● Try it
The answer must restate the listing word for word, without its images.

Start of Block

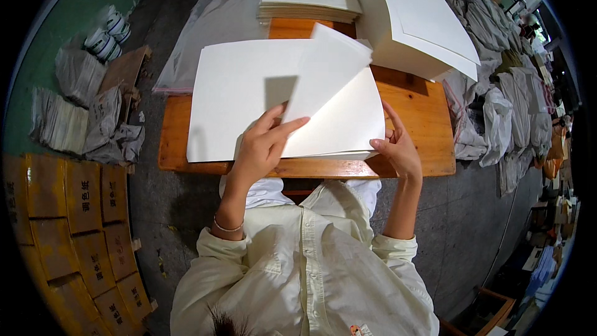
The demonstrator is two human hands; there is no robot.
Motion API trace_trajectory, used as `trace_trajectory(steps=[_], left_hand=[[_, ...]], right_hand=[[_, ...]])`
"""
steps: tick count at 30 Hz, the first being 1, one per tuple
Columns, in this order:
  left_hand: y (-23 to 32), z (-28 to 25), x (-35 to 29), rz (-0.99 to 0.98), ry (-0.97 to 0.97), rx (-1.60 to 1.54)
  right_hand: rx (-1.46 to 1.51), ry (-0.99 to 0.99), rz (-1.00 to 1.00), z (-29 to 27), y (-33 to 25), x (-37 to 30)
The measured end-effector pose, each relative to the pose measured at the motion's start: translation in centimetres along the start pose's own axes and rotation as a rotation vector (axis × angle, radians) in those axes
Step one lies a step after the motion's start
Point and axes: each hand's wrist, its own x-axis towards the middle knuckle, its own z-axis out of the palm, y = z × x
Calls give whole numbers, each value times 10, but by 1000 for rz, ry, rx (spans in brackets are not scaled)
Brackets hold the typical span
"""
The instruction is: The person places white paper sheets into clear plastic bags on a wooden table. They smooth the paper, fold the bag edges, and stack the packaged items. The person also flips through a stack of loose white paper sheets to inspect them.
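Apparently placing a white sheaf (331, 62), pinched in the left hand (261, 147), over large sheets (233, 81) near the worktop's (420, 126) front edge, with unclear grip in the right hand (400, 149), likely needing alignment next.

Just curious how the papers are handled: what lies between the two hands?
Large white sheets lie between the left hand and right hand, as the head view shows.

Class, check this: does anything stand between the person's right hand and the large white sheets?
Nothing visible does: the right hand is at the right edge of the large white sheets. The narrow white bundle in the left hand is off to the left, not between them.
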Motion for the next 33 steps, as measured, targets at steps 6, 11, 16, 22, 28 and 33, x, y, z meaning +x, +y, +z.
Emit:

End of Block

● Response
The demonstrator is two human hands; there is no robot.
Motion API trace_trajectory, used as `trace_trajectory(steps=[_], left_hand=[[_, ...]], right_hand=[[_, ...]])`
"""
steps: tick count at 30 Hz, the first being 1, one per tuple
Columns, in this order:
  left_hand: y (-23 to 32), z (-28 to 25), x (-35 to 29), rz (-0.99 to 0.98), ry (-0.97 to 0.97), rx (-1.60 to 1.54)
  right_hand: rx (-1.46 to 1.51), ry (-0.99 to 0.99), rz (-1.00 to 1.00), z (-29 to 27), y (-33 to 25), x (-37 to 30)
The measured end-effector pose, each relative to the pose measured at the motion's start: translation in centimetres along the start pose's own axes and rotation as a rotation vector (axis × angle, radians) in those axes
Step one lies a step after the motion's start
Point and axes: each hand's wrist, its own x-axis towards the middle knuckle, its own z-axis out of the palm, y = z × x
Calls give whole numbers, each value times 10, but by 1000 for rz, ry, rx (spans in brackets are not scaled)
Brackets hold the typical span
"""
The instruction is: The person places white paper sheets into clear plastic bags on a wooden table. They smooth the paper, fold the bag edges, and stack the packaged items. The person also flips through a stack of loose white paper sheets to inspect them.
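Apparently placing a white sheaf (331, 62), pinched in the left hand (261, 147), over large sheets (233, 81) near the worktop's (420, 126) front edge, with unclear grip in the right hand (400, 149), likely needing alignment next.

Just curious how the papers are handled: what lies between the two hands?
Large white sheets lie between the left hand and right hand, as the head view shows.

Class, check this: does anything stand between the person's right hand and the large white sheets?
Nothing visible does: the right hand is at the right edge of the large white sheets. The narrow white bundle in the left hand is off to the left, not between them.
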Motion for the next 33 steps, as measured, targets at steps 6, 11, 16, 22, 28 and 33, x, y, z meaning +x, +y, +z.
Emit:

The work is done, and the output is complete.